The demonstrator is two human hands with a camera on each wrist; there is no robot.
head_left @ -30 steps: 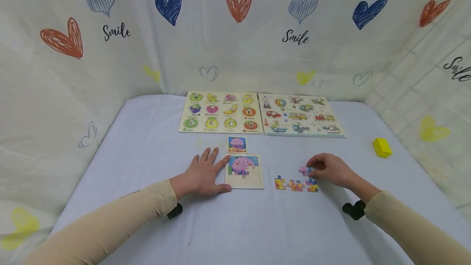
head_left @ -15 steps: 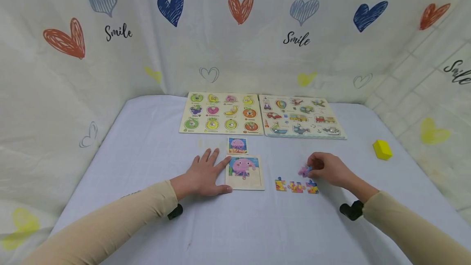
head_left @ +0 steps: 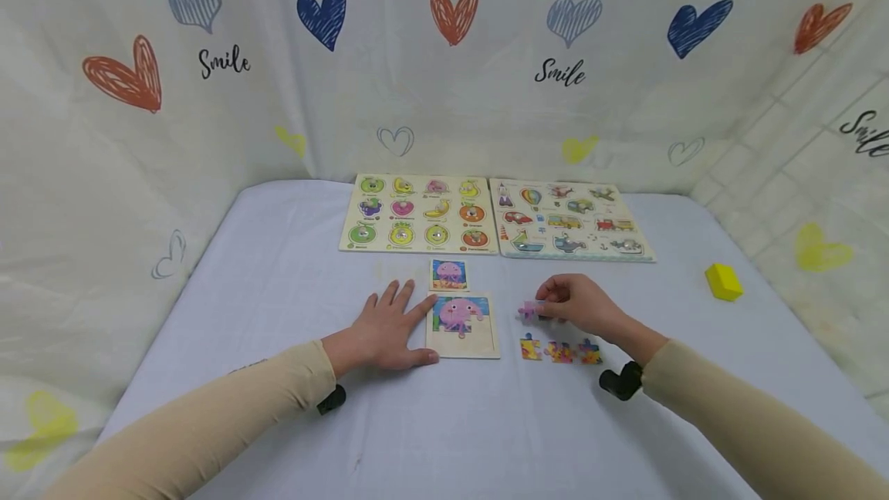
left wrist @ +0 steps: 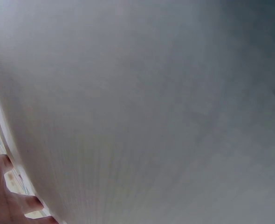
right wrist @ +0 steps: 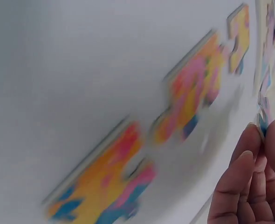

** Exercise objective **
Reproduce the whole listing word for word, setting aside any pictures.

** Task response **
The demonstrator is two human hands with a camera on each wrist; there is no robot.
head_left @ -30 steps: 
head_left @ -15 steps: 
head_left @ +0 steps: 
left wrist @ +0 steps: 
right wrist @ +0 steps: 

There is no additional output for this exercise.